▶ Your goal: From the first line of the material through the line containing "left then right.", restate everything word for word and nothing more.
BEGIN Records supplied
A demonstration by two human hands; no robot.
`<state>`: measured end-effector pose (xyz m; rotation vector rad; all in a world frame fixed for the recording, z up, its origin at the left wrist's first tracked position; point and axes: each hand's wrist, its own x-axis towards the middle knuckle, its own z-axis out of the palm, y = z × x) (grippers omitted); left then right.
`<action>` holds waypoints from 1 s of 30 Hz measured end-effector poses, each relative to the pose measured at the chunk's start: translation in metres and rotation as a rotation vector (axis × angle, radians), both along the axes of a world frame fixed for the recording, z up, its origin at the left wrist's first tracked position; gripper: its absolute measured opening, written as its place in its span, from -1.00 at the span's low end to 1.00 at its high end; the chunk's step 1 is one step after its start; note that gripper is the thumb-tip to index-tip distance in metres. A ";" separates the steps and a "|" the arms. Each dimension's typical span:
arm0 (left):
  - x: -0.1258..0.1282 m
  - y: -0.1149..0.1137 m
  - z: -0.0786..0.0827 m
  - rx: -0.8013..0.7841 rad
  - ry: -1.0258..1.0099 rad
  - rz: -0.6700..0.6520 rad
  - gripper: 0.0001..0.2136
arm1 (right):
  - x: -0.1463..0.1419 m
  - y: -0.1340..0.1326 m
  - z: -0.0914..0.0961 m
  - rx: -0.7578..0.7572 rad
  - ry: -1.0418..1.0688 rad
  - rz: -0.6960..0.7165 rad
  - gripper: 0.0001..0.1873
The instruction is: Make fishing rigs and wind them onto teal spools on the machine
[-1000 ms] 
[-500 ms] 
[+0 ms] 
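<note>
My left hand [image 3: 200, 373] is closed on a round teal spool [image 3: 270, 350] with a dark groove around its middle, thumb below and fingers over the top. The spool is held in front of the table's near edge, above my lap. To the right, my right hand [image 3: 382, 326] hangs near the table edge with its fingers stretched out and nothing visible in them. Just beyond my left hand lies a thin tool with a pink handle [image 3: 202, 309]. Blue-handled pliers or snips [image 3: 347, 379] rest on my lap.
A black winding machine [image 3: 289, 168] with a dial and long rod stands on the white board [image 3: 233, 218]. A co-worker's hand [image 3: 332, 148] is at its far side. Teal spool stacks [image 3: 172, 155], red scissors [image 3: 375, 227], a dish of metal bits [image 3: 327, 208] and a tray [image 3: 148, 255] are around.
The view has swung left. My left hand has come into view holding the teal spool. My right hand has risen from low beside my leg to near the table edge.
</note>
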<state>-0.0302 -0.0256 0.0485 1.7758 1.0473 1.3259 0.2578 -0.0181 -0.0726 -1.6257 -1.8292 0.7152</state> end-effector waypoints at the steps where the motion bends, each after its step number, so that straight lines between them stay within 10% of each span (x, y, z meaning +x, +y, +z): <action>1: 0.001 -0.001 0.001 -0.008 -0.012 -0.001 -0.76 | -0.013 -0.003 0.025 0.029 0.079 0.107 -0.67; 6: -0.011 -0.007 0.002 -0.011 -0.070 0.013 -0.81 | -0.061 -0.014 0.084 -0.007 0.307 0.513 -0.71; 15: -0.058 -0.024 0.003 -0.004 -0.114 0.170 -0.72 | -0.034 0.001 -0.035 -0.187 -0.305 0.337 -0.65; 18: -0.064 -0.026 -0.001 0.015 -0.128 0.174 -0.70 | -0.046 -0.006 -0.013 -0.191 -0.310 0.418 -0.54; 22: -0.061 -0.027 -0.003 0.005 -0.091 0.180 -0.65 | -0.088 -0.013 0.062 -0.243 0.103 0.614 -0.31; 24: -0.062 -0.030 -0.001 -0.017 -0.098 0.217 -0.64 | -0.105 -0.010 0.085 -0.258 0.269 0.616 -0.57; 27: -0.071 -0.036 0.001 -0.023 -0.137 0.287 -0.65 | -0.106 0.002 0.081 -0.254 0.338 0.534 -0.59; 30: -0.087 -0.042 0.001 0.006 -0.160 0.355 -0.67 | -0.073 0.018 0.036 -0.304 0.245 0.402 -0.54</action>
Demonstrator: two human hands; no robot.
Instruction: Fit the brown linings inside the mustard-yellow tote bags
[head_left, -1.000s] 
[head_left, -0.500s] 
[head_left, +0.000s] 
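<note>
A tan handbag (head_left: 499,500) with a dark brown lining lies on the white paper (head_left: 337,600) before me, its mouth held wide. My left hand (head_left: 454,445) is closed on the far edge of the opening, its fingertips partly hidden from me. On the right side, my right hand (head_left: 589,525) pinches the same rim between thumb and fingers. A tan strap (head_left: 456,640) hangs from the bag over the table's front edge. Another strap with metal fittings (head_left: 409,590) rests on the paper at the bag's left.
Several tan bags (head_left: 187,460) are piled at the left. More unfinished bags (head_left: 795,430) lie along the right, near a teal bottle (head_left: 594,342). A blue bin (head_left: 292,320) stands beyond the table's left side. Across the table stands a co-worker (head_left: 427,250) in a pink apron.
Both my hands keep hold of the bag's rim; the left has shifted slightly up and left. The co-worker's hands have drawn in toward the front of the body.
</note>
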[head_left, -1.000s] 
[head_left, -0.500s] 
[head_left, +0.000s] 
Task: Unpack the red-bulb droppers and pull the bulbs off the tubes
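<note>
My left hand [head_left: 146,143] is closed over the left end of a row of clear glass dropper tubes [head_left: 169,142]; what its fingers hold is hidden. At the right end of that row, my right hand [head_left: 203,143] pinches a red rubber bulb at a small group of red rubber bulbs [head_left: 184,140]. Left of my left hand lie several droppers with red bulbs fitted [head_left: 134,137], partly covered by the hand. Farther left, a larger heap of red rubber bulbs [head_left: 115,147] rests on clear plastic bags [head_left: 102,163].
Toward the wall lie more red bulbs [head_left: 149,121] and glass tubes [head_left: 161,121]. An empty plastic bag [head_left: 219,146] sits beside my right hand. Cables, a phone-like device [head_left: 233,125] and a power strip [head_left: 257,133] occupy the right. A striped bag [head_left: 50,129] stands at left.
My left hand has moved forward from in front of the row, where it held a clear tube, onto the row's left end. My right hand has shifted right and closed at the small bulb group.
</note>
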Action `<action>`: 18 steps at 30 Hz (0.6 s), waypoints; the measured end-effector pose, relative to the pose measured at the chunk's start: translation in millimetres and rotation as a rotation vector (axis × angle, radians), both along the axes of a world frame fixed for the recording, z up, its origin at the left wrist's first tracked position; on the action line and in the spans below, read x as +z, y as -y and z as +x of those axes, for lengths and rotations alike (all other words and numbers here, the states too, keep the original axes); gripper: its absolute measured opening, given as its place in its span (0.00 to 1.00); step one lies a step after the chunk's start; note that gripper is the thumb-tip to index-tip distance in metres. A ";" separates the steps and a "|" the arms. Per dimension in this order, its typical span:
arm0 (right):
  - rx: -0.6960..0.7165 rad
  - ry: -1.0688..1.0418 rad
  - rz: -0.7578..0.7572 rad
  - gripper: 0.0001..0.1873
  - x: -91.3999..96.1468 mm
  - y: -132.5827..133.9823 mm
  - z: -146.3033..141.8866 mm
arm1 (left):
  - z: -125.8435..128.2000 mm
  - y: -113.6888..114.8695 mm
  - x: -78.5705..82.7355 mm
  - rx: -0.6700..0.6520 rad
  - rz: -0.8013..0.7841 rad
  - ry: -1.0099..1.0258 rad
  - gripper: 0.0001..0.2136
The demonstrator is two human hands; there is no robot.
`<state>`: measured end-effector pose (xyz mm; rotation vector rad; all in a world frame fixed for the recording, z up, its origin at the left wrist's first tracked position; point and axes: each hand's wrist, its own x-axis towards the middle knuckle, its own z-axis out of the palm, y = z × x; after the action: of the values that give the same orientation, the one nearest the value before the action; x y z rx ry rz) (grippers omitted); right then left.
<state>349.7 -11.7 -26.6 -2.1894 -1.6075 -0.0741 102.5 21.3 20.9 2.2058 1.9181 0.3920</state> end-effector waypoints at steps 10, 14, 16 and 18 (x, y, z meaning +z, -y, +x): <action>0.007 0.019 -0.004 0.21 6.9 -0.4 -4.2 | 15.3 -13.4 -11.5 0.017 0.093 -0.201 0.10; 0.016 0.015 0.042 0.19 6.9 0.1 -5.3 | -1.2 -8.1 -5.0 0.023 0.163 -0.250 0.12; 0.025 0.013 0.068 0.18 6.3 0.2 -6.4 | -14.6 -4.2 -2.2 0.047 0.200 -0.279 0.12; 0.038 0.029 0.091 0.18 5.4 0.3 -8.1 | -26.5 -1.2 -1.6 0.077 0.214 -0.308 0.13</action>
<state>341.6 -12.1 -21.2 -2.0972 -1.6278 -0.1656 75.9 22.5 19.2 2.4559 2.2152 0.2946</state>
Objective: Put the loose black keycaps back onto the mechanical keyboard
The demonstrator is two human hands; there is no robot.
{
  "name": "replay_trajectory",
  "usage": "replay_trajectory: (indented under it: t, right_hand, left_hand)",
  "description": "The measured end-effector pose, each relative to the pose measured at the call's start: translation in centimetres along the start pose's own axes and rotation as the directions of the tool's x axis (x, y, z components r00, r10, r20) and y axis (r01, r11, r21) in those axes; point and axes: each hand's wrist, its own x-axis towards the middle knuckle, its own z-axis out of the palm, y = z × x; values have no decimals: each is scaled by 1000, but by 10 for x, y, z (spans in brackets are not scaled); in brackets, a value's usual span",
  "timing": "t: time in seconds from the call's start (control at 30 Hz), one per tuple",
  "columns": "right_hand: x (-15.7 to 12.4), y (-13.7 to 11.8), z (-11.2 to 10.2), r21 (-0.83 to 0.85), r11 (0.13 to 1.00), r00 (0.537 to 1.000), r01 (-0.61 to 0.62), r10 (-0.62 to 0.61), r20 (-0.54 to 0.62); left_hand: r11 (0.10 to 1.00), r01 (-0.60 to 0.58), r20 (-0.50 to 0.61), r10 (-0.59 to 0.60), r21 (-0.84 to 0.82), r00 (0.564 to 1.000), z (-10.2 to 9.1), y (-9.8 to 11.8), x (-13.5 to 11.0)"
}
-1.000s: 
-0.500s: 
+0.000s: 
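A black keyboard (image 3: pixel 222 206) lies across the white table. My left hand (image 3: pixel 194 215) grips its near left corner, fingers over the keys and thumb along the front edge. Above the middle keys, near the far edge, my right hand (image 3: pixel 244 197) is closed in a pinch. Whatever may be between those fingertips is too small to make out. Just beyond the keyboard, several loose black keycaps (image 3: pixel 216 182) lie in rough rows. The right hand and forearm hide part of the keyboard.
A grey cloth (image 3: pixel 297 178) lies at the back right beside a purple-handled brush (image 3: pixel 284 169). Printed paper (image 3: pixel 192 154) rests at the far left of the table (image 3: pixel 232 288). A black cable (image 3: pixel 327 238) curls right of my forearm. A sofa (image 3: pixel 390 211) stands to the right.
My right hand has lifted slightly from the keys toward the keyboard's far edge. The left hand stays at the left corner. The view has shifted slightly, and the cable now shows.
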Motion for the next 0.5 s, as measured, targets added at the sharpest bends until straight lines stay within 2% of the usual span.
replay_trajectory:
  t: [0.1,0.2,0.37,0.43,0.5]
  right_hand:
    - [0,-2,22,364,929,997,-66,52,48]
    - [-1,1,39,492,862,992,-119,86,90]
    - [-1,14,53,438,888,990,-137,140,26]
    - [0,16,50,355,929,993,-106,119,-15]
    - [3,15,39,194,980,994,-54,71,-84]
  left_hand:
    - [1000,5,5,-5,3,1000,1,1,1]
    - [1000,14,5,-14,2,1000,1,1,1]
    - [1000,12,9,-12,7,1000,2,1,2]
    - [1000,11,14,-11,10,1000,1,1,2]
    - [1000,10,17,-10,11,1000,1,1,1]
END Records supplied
▶ Exercise answer:
A demonstration by two human hands; no robot.
`<state>`: measured end-effector pose (xyz m; rotation vector rad; all in a world frame fixed for the recording, z up, its origin at the left wrist's first tracked position; point and axes: each hand's wrist, its own x-axis towards the middle knuckle, its own z-axis out of the palm, y = z × x) (grippers omitted); left then right.

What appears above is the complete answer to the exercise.